Does fdahelp.us provide assistance for ISO certification?

While fdahelp.us primarily focuses on FDA compliance, its parent company, Liberty Management Group Ltd., is also an ISO consulting firm, suggesting they can likely assist with or provide referrals for ISO certification.

What are the annual renewal periods for FDA registration?

Drug, API, and Medical Device establishments must renew annually between October 1st and December 31st.

Food facilities must renew between October 1st and December 31st of every even-numbered year once every 2 years. Saltandlaceintimates.com Review

What happens if I don’t renew my FDA registration?

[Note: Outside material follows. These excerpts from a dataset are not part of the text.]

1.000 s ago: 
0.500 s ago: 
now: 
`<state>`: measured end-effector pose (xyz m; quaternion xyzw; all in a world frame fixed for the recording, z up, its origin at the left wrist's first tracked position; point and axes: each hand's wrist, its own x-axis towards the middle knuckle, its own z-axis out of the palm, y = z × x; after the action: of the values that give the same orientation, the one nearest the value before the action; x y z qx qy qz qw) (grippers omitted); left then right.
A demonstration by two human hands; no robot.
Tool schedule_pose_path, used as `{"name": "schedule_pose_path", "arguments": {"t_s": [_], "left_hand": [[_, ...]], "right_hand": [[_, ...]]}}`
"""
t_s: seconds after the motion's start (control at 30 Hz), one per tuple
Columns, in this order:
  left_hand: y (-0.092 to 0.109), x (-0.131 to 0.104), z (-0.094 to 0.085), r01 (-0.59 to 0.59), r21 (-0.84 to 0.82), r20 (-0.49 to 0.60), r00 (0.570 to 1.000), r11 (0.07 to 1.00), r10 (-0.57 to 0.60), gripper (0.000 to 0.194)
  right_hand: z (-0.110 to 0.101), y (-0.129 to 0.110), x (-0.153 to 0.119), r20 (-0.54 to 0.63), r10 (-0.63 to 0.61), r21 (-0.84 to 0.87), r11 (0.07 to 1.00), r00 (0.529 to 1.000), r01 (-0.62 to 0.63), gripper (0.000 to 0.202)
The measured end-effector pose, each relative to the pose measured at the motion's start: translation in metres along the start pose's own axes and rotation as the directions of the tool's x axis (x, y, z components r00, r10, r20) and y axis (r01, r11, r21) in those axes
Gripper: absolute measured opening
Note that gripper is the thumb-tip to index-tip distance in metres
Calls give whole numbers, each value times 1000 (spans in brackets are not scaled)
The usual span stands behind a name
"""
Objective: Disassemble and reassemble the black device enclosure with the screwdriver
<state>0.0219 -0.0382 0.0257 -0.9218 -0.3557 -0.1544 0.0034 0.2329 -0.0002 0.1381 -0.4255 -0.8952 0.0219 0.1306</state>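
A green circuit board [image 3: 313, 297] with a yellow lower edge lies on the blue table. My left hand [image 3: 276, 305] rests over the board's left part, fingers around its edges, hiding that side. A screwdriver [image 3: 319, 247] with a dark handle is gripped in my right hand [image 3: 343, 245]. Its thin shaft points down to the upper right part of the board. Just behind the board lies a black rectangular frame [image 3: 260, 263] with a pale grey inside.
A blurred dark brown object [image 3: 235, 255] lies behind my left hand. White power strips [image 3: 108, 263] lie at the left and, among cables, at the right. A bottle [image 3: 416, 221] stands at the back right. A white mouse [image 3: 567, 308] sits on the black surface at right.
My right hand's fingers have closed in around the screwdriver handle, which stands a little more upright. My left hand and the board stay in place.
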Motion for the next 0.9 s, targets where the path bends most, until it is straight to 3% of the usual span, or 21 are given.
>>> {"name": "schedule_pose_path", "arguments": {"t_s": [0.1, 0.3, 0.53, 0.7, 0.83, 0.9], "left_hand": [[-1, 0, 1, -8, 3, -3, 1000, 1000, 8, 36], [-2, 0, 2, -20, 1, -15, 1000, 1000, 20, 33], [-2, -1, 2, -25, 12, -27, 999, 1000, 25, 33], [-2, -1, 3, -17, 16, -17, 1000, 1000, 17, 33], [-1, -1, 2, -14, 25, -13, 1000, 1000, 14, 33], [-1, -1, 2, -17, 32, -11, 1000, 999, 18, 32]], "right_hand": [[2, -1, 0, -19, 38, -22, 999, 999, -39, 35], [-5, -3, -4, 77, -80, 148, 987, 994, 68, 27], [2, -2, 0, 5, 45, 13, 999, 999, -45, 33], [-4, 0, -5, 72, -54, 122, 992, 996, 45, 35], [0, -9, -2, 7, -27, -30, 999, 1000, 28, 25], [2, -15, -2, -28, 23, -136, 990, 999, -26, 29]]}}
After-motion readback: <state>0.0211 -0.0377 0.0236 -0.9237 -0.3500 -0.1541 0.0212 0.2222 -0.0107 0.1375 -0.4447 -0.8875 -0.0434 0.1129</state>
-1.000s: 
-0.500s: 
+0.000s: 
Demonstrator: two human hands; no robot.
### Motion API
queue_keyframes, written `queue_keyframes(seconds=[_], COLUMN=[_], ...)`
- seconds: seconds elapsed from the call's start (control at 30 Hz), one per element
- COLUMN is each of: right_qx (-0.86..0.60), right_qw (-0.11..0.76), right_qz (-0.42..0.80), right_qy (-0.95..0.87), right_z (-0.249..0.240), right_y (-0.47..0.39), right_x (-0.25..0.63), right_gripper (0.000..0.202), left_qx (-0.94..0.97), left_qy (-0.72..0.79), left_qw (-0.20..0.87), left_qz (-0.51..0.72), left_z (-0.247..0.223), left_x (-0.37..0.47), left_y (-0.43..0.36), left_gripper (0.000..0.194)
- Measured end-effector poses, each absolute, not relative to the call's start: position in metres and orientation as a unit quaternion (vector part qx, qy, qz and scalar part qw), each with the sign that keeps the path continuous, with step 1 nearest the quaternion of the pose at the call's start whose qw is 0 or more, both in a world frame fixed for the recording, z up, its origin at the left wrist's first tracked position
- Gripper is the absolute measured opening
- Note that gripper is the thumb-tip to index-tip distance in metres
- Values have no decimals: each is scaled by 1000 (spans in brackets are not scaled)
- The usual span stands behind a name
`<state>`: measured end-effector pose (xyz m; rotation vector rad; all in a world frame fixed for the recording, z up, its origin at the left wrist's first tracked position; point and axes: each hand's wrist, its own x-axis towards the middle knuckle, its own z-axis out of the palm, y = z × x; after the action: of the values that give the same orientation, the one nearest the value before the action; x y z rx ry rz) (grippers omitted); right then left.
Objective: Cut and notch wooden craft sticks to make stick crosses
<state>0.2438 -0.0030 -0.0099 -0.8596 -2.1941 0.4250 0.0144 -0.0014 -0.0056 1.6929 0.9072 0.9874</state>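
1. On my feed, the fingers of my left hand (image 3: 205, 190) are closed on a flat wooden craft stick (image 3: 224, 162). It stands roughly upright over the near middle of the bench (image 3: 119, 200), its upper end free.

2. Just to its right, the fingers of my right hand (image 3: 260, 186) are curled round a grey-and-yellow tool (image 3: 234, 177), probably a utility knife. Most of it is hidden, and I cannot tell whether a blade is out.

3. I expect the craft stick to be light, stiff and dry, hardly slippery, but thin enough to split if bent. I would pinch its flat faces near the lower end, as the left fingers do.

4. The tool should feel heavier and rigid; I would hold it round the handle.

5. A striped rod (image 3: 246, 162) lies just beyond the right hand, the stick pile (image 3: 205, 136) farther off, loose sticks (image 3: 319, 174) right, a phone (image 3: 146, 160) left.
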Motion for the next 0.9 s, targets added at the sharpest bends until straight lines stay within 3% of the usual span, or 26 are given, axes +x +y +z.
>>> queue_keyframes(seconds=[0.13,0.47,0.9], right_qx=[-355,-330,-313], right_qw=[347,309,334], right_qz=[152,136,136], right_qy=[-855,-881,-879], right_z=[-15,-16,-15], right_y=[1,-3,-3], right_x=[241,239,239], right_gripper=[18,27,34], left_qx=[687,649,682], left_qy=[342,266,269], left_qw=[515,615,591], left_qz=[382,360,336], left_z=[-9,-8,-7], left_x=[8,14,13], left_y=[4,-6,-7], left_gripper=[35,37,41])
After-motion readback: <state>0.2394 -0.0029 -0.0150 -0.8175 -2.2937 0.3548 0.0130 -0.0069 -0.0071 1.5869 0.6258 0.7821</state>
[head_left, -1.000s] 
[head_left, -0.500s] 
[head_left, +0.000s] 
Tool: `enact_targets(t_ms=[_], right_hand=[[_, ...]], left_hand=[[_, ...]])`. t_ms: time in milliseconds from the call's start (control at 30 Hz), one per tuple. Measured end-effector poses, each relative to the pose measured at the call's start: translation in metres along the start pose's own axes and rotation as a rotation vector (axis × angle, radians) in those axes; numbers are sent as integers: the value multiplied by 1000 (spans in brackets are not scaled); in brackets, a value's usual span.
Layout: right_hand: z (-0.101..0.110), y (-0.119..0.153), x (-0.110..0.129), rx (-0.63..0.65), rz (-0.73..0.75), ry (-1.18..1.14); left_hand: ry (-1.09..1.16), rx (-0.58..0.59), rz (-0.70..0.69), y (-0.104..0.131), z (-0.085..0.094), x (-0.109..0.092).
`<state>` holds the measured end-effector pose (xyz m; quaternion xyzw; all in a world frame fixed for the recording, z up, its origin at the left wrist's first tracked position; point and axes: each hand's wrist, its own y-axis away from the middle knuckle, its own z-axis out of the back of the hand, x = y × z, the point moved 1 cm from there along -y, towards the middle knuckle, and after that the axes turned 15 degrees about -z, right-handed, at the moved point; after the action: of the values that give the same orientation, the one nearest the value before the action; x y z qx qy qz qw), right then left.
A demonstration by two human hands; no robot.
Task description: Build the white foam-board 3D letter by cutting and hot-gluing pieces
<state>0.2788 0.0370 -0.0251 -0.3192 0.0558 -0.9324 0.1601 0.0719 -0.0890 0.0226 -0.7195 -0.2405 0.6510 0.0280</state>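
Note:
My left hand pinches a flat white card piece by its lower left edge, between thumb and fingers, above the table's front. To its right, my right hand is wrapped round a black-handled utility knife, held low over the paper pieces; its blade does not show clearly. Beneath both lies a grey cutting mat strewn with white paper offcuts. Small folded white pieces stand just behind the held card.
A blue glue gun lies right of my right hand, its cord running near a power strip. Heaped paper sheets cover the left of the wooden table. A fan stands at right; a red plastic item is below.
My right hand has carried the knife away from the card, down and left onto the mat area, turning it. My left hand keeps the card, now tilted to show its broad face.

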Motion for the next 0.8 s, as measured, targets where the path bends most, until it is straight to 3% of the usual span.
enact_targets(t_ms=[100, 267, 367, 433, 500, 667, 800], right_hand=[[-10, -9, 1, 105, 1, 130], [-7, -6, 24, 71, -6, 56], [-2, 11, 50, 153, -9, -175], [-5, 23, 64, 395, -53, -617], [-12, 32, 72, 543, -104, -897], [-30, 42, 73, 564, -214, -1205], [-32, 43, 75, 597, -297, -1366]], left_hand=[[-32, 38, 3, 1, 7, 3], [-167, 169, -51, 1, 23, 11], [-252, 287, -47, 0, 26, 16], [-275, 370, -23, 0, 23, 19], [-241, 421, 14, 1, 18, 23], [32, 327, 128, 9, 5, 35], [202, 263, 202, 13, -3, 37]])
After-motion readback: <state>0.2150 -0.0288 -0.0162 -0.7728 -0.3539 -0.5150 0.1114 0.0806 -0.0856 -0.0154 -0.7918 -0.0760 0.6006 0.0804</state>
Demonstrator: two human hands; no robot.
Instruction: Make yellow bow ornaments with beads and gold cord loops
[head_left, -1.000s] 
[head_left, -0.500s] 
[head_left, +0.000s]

If companies do not comply with FDA renewal requirements, the FDA may consider their products misbranded, which could lead to detention of the products.

Does fdahelp.us help with cosmetic facility registration?

Yes, fdahelp.us offers assistance with Cosmetic Facility Registration and Cosmetic Product Listing, adhering to the latest FDA regulations.

Can I get a free consultation from fdahelp.us?

The website doesn’t explicitly mention free consultations, but given their transparent pricing model, it’s common for such firms to offer initial discussions to understand client needs before formal engagement. It’s best to inquire directly.

What kind of “certificates” does fdahelp.us issue to clients?

Fdahelp.us issues a “certificate of FDA registration” to its clients for their records, free of cost.

This certificate is a third-party document verifying their assistance with the FDA registration process, not an official FDA-issued certificate.